### [Required work]
Go through the listing that follows and report the number of lines with the string "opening" in them, nothing more.

### [Recorded data]

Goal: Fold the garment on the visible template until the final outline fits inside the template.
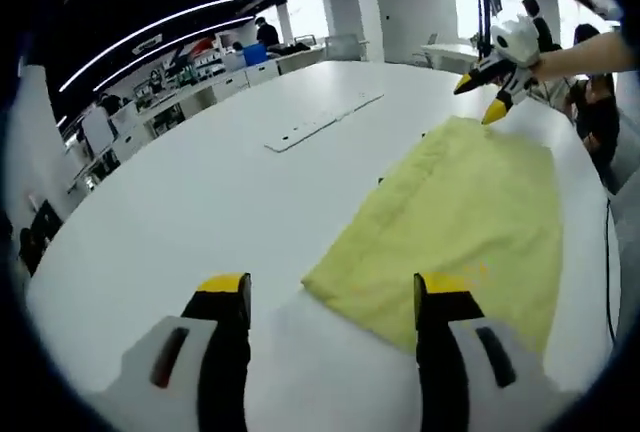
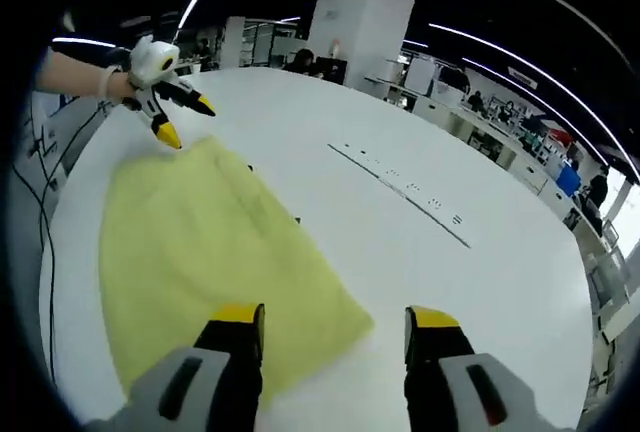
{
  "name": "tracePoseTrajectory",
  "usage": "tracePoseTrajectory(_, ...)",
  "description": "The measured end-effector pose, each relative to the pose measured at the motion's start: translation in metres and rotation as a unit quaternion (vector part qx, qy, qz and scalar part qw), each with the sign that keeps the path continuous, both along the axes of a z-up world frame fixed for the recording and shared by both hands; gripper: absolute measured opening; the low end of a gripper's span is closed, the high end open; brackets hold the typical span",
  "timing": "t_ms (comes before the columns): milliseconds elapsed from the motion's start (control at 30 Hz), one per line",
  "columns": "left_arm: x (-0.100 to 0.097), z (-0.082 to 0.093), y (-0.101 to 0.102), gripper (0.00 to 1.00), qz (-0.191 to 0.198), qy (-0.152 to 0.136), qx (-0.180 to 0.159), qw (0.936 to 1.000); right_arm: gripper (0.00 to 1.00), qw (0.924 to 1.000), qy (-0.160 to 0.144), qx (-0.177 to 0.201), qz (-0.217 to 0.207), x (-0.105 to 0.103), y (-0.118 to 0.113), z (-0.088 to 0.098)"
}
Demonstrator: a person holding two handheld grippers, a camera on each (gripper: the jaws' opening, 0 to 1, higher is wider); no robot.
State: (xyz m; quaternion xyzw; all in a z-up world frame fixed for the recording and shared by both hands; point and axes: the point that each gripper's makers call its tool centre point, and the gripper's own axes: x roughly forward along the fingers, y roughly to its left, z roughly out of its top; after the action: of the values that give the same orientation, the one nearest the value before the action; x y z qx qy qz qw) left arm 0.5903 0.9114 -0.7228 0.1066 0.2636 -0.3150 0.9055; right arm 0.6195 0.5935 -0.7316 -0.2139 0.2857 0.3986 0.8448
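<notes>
A yellow garment lies flat on the white worktop. Left gripper and right gripper, jaws spread, hover at opposite ends. A long white strip lies beside it.

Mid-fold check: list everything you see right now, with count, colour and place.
garment: 1, pale yellow, flat on the table between the two grippers
table: 1, white, large, under everything
strip: 1, white, flat, with small dark marks, on the table beyond the garment
cable: 1, dark, along the table edge by the garment
people: several, background, at the table edge and at far desks
left gripper: 1, white with yellow tips, jaws open, at one end of the garment
right gripper: 1, white with yellow tips, jaws open, at the opposite end
hand: 1, holding the left gripper
</notes>
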Motion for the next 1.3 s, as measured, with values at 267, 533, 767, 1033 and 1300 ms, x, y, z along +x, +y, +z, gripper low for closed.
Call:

### [Result of this exercise]
2